**Problem details**.
Only the pictures are to be left out; please reproduce everything else in the data exactly.

**Raw data**.

┌──

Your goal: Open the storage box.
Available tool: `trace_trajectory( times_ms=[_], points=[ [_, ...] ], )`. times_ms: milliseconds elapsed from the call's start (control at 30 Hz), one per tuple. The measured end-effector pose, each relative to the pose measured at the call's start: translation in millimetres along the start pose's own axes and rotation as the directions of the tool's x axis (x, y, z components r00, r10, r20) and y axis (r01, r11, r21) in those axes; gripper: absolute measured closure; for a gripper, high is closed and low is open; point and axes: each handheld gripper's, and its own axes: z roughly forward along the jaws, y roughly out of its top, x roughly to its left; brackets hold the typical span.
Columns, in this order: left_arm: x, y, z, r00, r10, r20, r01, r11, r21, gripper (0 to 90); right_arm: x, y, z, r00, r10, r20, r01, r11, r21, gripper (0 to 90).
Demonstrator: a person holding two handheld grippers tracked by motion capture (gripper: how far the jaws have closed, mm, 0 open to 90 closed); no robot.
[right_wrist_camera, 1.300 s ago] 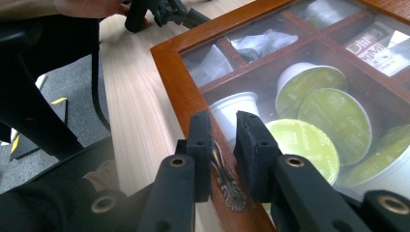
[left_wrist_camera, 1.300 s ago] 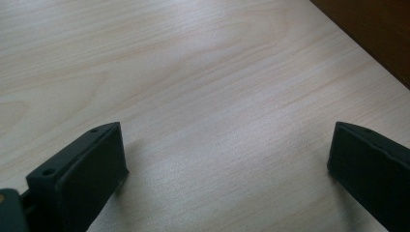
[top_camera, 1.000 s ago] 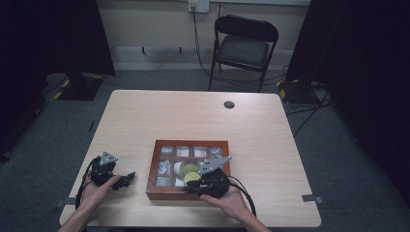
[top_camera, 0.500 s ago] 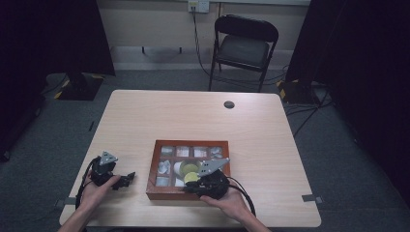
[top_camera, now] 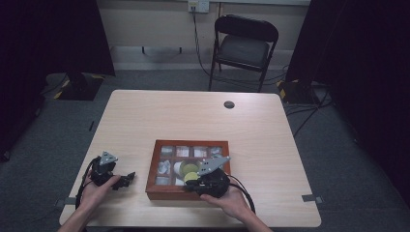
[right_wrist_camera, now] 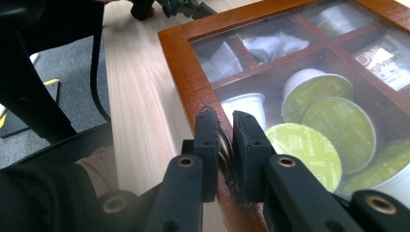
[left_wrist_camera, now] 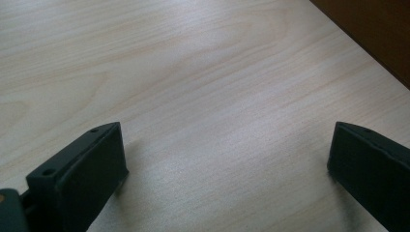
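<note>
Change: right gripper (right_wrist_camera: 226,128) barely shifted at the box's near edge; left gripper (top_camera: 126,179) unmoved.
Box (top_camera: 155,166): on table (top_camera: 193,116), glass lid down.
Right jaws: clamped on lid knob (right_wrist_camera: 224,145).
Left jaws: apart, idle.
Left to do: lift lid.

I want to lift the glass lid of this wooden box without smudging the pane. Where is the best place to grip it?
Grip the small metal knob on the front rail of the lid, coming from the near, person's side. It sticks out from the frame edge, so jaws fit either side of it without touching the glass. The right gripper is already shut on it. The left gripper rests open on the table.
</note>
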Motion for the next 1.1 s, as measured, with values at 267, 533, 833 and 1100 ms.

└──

**Output for this exercise**.
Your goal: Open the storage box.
Available tool: `trace_trajectory( times_ms=[_], points=[ [_, ...] ], )`. times_ms: milliseconds elapsed from the call's start (control at 30 Hz), one per tuple. The measured end-effector pose, each relative to the pose measured at the call's start: translation in millimetres along the start pose's own axes and rotation as the directions of the tool's x axis (x, y, z components r00, r10, r20) and y axis (r01, r11, r21) in those axes; gripper: absolute measured closure; for a gripper, high is closed and low is open; point and axes: each handheld gripper's, and its own axes: z roughly forward along the jaws, y roughly out of its top, x roughly to its left; brackets hold the typical span.
Columns, in this order: left_arm: x, y, z, r00, r10, r20, r01, r11, r21, gripper (0 to 90); right_arm: x, y, z, r00, r10, r20, r01, r11, r21, gripper (0 to 90).
Demonstrator: a person holding two handheld grippers tracked by motion capture (gripper: how far the jaws have closed, mm, 0 open to 90 closed); no robot.
[right_wrist_camera, 1.300 s ago] 
[left_wrist_camera, 1.300 s ago] 
[top_camera, 1.000 s ago] 
[top_camera, 0.500 s ago] 
[top_camera, now] 
[right_wrist_camera, now] 
[left_wrist_camera, now] 
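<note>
Change: right gripper (right_wrist_camera: 226,128) barely shifted at the box's near edge; left gripper (top_camera: 126,179) unmoved.
Box (top_camera: 155,166): on table (top_camera: 193,116), glass lid down.
Right jaws: clamped on lid knob (right_wrist_camera: 224,145).
Left jaws: apart, idle.
Left to do: lift lid.

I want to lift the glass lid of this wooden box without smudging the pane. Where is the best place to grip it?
Grip the small metal knob on the front rail of the lid, coming from the near, person's side. It sticks out from the frame edge, so jaws fit either side of it without touching the glass. The right gripper is already shut on it. The left gripper rests open on the table.
</note>
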Motion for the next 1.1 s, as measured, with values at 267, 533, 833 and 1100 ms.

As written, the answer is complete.